▸ Assignment
For the data below, give the number of lines in which "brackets" occurs. Include nothing besides that number.

▸ Data shown
++++

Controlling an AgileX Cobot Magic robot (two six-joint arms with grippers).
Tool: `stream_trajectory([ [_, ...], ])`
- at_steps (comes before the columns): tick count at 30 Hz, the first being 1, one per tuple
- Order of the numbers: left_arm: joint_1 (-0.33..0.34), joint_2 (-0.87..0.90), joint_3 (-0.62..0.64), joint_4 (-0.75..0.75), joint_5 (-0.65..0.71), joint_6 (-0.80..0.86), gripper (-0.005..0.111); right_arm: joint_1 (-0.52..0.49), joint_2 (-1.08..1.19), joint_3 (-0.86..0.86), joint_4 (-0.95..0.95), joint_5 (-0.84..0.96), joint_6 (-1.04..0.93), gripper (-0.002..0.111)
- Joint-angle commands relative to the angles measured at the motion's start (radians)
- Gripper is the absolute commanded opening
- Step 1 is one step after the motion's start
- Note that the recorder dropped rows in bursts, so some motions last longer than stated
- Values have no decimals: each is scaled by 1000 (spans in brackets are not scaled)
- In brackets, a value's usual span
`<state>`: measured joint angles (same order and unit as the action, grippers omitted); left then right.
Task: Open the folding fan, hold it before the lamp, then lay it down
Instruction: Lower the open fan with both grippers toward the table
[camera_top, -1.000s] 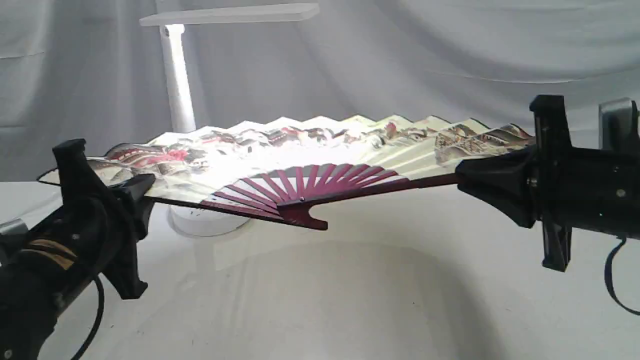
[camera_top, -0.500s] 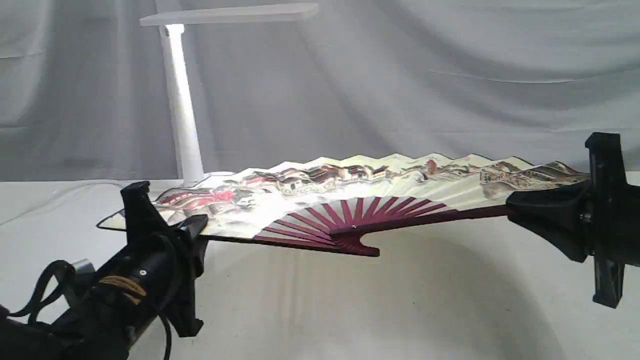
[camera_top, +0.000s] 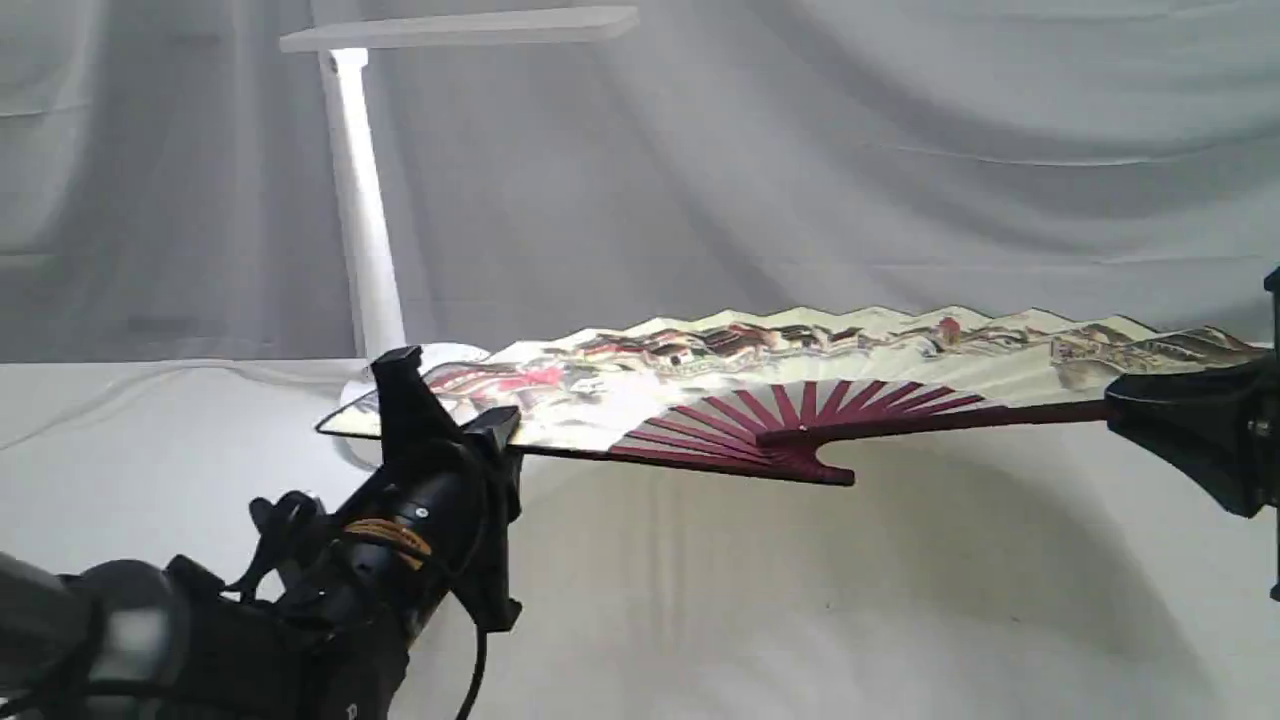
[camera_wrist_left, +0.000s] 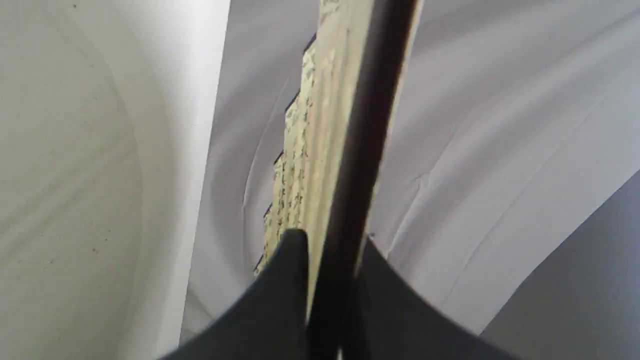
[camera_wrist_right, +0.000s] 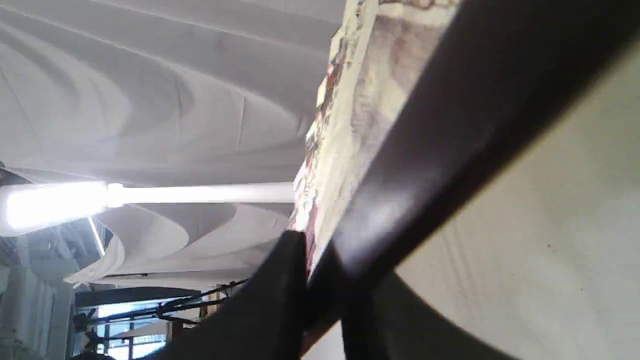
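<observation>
1. Gripping the left end rib of the folding fan (camera_top: 800, 365), your left gripper (camera_top: 497, 432) has its jaws pinched onto the dark wood. The left wrist view shows you its two black fingers (camera_wrist_left: 285, 280) pressed on either side of that rib, which the exterior view only hints at
2. Your right gripper (camera_top: 1118, 408) is clamped the same way on the opposite end rib. The right wrist view shows the maroon stick running between its fingers (camera_wrist_right: 280, 300), while the exterior view cuts most of that arm off at the picture's edge
3. You have the fan spread wide and held nearly flat in the air, off the white table cloth (camera_top: 700, 620), painted side up. Only the exterior view gives you the whole leaf and the fanned maroon ribs
4. The lamp (camera_top: 362, 220) stands behind the fan's left end, its base partly hidden by the leaf in the exterior view. The right wrist view adds that its head (camera_wrist_right: 50, 205) glows bright
5. Grey draped cloth (camera_top: 900, 150) hangs behind it all
</observation>
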<state>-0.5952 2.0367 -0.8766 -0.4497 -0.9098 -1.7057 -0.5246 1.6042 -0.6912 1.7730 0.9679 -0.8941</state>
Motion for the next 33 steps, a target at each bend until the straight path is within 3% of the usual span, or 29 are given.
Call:
stream_trajectory([
  [1, -3, 12, -56, -63, -53, -47, 0, -13, 66, 7, -29, -85, -63, 0],
  [8, -3, 46, -120, -60, 75, -11, 0, -13, 159, 2, -29, -137, -124, 0],
  [21, -3, 138, -177, -39, 76, -9, 0, -13, 290, -135, -29, -122, -130, 0],
  [33, -3, 173, -239, 11, 107, -9, 0, -13, 299, -137, -29, -173, -132, 0],
])
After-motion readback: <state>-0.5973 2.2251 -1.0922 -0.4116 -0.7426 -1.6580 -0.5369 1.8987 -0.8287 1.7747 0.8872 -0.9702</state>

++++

▸ Written answer
2